Politik : Präsident im vierten Anlauf

Der Exkommunist Giorgio Napolitano rückt in das höchste Staatsamt Italiens auf

Paul Kreiner[Rom]

Drei Wahlgänge ohne Ergebnis, im vierten dann der Durchbruch: Mit 543 Stimmen erreicht Giorgio Napolitano in der gemeinsamen Sitzung von Senat und Abgeordnetenhaus die absolute Mehrheit. Jubel brandet in den Reihen der Mitte- links-Koalition auf, Applaus kommt auch aus der rechten Hälfte.
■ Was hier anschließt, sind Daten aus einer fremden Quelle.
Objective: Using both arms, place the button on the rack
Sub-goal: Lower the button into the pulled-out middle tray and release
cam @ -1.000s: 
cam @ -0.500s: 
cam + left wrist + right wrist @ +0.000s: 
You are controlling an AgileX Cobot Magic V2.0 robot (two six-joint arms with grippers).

Dass Giorgio Napolitano, der stilvolle „Lord“ der italienischen Politik, ein würdiger Nachfolger für den 85-jährigen Carlo Azeglio Ciampi sein würde, bezweifelten im Parlament nur die ganz Rechten von der separatistischen Lega Nord. Sie aber hielten das gesamte, bisher regierende Mitte-rechts-Bündnis von Silvio Berlusconi in Geiselhaft. Die Christdemokraten, die Napolitano im vierten Wahlgang gerne gewählt hätten; die rechtskonservative Alleanza Nazionale von Außenminister Gianfranco Fini, die an Napolitano nichts auszusetzen fand, sie durften nicht, wie sie wollten. Dem Druck der Lega Nord nachgebend hatte Berlusconi verfügt: Ein Exkommunist könne keine Stimmen von rechts bekommen, „das verstehen unsere Wähler nicht“. Und so kam Napolitano, vom Votum dreier rechter „Dissidenten“ abgesehen, ausschließlich mit den Stimmen der Regierungsmehrheit ins höchste Staatsamt.

Romano Prodi, der angehende Ministerpräsident, hatte Anlass zum Jubeln: Sein buntes Zehnparteienbündnis hatte eng zusammengehalten. Und auch in den Reihen der Rechten konnte Prodi eine wenigstens verborgene Zustimmung registrieren. Wenn Berlusconis Leute es „der Geschlossenheit unseres Bündnisses wegen“ schon nicht wagten, gegen die „Stallorder“ zu verstoßen und Napolitano zu wählen, so gaben sie doch vorwiegend weiße Stimmzettel ab, Enthaltung signalisierend, kein Nein. Und der führende Christdemokrat Pier Ferdinando Casini sagte ausdrücklich, Napolitano sei „ein guter Präsident“. Einzig die Lega Nord kündigte an, den künftigen Staatspräsidenten „nicht anzuerkennen“.

Das wird Napolitano nicht weiter bekümmern. Der Linksintellektuelle ist schon immer eigene Wege gegangen. Rechte Kommentatoren ätzen, der Mann habe „keinen Mumm in den Knochen“; von ihm sei trotz einer dreiundfünfzigjährigen Parlamentskarriere keine einzige wirkliche politische Schlacht überliefert. Linke halten dagegen, der zurückhaltende, fast scheue Napolitano pflege eben das Florett und nicht den Säbel. Außerdem habe er als unideologischer Vordenker eher im Stillen gearbeitet: Der Wandel der moskauhörigen kommunistischen Partei – der gebürtige Neapolitaner war 1946 eingetreten – zu einer sozialdemokratischen Kraft gehe auf sein Konto.

Lange Jahre war Napolitano Fraktionsvorsitzender der Kommunisten im italienischen Abgeordnetenhaus; 1992, als der „Tangentopoli“-Skandal um illegale Parteienfinanzierung die „alten“ Politiker zu Dutzenden hinter Gitter brachte, stieg Napolitano zum hoch geachteten Parlamentspräsidenten auf. 1996 berief ihn Romano Prodi in sein erstes Kabinett. Ein Kommunist im Innenministerium – das hatte es bis dahin nicht gegeben. Als erster Kommunist wurde Napolitano zu einer Rede ins US-amerikanische Aspen eingeladen. Früh und entschieden hatte er sich dem Europa-Gedanken geöffnet; seine Autobiografie heißt nicht umsonst: „Vom PCI (der kommunistischen Partei Italiens) zum europäischen Sozialismus“. Von 1999 bis 2004 saß Napolitano im Europaparlament und in der Verfassungskommission. Selbst der Vatikan respektiert ihn als Person und als Denker.

Nun hofft Romano Prodi auf einen möglichst schnellen Auftrag zur Regierungsbildung. Schon Anfang kommender Woche, sagte er, könne es dazu kommen. Dann muss er nur noch die Vertrauensabstimmungen in beiden Häusern des Parlaments überstehen. Aber die Stimmung in seinem Lager tendiert zum Optimismus.